李笑颜拿了面镜子,到厕所里,照了照屁股,快好了呢。出来,差一点撞上海樱。工地风云之后,李笑颜包扎好了回到宿舍,海樱以高小晴那种审查的目光密切的看了看李笑颜,李笑颜只当什么也没发生,一觉察到她的目光就没事人一样转过身去。海樱拿着脸盆专门撞到李笑颜身边,说:“挡路了,借光。”李笑颜扭头一看,旁边能并排过去两头驴,也不答话,扭过身看着海樱,一手扶床,一手掐腰,挑着嘴角,无怨无恨又无辜。海樱白了李笑颜一眼,说:“好狗不挡路。”绕过李笑颜走了。高小晴看着李笑颜,说:“别这样嘛,海樱,都是一个宿舍的姐妹。”李笑颜若无其事,扫么也没扫么她,爬上了床。

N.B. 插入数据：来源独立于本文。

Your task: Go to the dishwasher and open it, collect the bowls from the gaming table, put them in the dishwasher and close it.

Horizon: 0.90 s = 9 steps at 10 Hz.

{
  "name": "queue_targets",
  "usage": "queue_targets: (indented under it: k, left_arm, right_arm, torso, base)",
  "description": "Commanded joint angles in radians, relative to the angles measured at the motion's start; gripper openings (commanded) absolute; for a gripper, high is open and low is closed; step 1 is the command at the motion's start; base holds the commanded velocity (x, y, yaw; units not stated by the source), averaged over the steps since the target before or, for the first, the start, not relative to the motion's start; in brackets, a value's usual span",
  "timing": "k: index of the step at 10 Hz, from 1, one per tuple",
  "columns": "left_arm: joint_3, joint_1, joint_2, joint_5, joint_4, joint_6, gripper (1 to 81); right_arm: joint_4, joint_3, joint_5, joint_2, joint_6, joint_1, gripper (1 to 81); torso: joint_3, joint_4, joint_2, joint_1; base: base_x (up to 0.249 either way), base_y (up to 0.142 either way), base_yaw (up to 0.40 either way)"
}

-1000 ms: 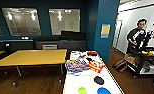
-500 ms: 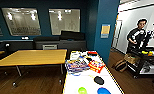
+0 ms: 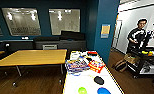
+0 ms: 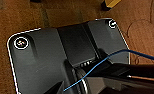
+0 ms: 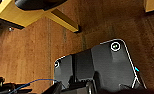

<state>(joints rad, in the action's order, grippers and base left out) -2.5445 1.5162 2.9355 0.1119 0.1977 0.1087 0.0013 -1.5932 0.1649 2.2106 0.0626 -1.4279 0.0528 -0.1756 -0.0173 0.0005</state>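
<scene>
Two bowls at the near end of the white gaming table (image 3: 75,85): lime green bowl (image 3: 82,90) beside the bright blue bowl (image 3: 103,91), just apart. Likely light, stiff plastic, smooth enough to slip (a judgement only); best pinched at the rim. Behind them, a dark oval object (image 3: 99,80) and boxed games (image 3: 76,66). Left of these, a wooden table (image 3: 33,57); off right, a person (image 3: 138,35) by a cart. Gripper fingers not made out in either wrist view; open or closed, cannot tell.

arms: lowered, wrists facing the floor | hands: fingers not discernible
</scene>
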Motion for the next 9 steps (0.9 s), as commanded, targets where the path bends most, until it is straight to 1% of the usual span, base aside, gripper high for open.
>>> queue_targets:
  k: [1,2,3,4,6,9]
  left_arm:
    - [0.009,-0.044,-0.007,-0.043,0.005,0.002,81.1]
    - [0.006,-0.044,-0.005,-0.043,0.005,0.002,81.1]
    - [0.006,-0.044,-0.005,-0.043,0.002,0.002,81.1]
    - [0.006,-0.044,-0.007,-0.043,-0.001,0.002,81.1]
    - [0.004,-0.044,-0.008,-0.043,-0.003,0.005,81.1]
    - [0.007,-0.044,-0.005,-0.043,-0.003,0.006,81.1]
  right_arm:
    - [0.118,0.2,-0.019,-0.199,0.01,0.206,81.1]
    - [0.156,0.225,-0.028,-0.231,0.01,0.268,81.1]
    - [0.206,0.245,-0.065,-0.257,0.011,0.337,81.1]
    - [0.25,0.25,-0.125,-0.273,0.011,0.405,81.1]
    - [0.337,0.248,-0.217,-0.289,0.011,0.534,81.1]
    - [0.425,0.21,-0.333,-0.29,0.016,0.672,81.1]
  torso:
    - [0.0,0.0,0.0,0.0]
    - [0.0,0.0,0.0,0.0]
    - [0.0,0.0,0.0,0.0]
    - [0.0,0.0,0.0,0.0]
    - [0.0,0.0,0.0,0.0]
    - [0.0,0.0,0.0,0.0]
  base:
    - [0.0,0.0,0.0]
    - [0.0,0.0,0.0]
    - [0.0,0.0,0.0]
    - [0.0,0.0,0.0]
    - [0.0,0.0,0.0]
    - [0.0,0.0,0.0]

魏妙奇爬过来说:“听说个事啊,你被两个流浪汉猥亵了?在一个黄昏废旧的工地里,两个流浪汉把你诓到那里,不着寸缕的向你求欢,嘿咻嘿咻嘿咻,你逃出来以后给海樱打电话,海樱找邹应明把你给救了,才?”李笑颜说:“没有的事。”魏妙奇歪着脸,拿眼角一扫李笑颜,说:“切,都传开了。”李笑颜说:“那你还问我?”魏妙奇说:“传说那两个人都射你脸上了,真没从下面射进去吗?进了没有?反正你也不是处女,射进去也没什么,只要不怀孕。哎,你怎么不告他们呀?还是因为你觉得被他们干了就是缘分,应该珍惜,不要伤害?”李笑颜拧着眉冷冷的看着魏妙奇,魏妙奇缩回身子,坐在床上,无辜的说:“我也是听说。”往前一探身子,说:“到底从下边进去没有?还是就是蹭了蹭?”李笑颜说:“你希望呢?”魏妙奇说:“跟我有什么关系?”扭头躺在床上不说话了。